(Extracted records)
● ● ●
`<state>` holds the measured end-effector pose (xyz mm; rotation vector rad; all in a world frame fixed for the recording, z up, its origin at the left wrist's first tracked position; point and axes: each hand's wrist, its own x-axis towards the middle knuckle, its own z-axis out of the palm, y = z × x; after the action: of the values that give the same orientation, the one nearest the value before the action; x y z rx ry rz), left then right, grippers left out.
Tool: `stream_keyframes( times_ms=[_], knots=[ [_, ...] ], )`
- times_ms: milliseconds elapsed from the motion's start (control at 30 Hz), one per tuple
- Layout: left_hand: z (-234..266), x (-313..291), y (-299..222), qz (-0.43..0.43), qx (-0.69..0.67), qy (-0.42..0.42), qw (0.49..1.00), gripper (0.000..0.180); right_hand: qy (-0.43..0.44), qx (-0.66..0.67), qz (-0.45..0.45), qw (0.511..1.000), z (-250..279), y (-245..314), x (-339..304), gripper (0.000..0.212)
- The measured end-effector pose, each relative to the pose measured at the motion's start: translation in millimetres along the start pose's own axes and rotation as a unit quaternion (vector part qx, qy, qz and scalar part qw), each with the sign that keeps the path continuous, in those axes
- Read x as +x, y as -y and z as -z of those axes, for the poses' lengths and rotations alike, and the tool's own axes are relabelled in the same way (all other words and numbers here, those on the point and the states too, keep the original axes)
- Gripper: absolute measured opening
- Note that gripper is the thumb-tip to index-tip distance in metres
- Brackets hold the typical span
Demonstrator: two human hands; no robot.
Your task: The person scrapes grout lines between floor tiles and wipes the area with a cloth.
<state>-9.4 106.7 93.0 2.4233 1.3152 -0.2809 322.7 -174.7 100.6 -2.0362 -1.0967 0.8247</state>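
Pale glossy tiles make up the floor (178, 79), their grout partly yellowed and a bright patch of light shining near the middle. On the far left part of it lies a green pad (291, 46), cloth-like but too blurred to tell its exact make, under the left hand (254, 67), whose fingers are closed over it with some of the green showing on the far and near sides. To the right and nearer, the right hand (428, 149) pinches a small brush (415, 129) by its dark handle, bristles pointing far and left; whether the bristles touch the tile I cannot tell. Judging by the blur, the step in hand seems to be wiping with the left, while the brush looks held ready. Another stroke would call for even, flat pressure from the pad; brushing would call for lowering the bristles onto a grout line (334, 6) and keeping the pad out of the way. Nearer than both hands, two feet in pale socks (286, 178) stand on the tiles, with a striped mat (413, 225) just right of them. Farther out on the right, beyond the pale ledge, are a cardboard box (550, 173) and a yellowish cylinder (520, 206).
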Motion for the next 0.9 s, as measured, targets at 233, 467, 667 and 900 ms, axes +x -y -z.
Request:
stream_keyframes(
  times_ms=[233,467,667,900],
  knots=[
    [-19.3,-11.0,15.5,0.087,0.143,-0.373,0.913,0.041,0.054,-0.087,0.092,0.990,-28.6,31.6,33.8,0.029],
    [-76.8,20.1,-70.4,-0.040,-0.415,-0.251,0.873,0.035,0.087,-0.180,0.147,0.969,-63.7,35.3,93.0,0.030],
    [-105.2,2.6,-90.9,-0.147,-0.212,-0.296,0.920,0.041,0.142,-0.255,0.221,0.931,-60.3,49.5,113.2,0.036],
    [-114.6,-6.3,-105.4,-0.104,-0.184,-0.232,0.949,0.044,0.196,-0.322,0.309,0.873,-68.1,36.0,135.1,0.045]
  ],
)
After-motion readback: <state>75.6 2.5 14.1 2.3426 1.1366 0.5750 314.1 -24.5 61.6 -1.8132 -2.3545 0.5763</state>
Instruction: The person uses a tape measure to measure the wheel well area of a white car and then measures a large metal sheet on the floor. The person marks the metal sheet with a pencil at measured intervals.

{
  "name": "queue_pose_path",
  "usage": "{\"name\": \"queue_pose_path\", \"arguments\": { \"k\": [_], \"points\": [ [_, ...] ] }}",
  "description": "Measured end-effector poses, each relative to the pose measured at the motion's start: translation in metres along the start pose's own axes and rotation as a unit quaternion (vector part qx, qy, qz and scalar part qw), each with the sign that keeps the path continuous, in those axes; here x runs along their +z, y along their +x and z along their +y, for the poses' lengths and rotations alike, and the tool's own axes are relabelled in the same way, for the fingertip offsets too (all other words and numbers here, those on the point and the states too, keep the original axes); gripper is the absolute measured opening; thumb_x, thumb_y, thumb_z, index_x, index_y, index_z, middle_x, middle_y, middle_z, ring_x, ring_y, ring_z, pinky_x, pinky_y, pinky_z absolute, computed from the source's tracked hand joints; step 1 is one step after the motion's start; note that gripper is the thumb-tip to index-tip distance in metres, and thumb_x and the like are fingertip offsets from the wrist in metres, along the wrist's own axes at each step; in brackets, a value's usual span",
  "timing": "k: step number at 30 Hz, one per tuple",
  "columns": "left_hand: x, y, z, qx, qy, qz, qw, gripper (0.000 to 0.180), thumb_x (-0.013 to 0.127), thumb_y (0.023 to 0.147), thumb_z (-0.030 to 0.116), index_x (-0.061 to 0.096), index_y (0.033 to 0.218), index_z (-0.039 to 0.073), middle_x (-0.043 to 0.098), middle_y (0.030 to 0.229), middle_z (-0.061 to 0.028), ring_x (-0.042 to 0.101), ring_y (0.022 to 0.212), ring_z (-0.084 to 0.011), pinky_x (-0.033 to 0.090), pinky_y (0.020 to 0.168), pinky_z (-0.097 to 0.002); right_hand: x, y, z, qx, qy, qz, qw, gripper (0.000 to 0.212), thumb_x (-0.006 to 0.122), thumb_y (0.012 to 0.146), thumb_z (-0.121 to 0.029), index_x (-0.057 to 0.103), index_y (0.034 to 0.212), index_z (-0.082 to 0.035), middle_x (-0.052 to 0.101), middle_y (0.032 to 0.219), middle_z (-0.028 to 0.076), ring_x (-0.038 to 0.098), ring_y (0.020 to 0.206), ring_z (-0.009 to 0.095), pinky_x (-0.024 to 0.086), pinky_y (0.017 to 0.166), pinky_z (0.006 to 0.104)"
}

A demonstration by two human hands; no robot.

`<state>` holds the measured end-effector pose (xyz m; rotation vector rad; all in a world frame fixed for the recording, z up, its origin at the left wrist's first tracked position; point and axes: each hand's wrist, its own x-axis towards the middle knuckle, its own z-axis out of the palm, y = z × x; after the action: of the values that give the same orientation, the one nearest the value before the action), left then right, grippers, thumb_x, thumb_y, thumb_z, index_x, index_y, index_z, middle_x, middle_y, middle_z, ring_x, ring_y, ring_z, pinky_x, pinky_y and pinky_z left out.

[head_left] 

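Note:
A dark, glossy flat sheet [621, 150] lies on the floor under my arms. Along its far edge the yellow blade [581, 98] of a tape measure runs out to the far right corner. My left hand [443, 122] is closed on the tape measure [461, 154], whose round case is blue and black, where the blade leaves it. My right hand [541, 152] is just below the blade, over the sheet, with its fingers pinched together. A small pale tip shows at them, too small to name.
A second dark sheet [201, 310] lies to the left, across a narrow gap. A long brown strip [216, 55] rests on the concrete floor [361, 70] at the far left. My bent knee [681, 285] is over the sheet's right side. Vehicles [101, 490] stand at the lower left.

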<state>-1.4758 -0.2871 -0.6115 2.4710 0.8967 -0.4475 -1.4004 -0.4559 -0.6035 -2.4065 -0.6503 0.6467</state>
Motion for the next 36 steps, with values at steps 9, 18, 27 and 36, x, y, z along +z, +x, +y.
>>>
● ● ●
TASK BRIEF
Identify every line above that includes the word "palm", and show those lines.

ANSWER TO THE EXERCISE
`<state>` holds the measured end-effector pose (xyz mm; rotation vector rad; all in a world frame fixed for the recording, z up, its origin at the left wrist's first tracked position; point and axes: each hand's wrist, its own x-axis towards the middle knuckle, its own z-axis out of the palm, y = z × x; after the action: of the values that give the same orientation, the one nearest the value before the action; x y z rx ry rz), left then right, grippers left out.
`<state>` holds the measured end-effector pose (xyz m; rotation vector rad; all in a world frame fixed for the recording, z up, its origin at the left wrist's first tracked position; point and axes: each hand's wrist, its own x-axis towards the middle knuckle, its own z-axis out of the palm, y = z × x; after the action: of the values that give the same orientation, the one nearest the value before the action), left then right, grippers, thumb_x, thumb_y, thumb_z, index_x, index_y, index_z, middle_x, middle_y, middle_z, ring_x, ring_y, ring_z, pinky_x, pinky_y and pinky_z left out.

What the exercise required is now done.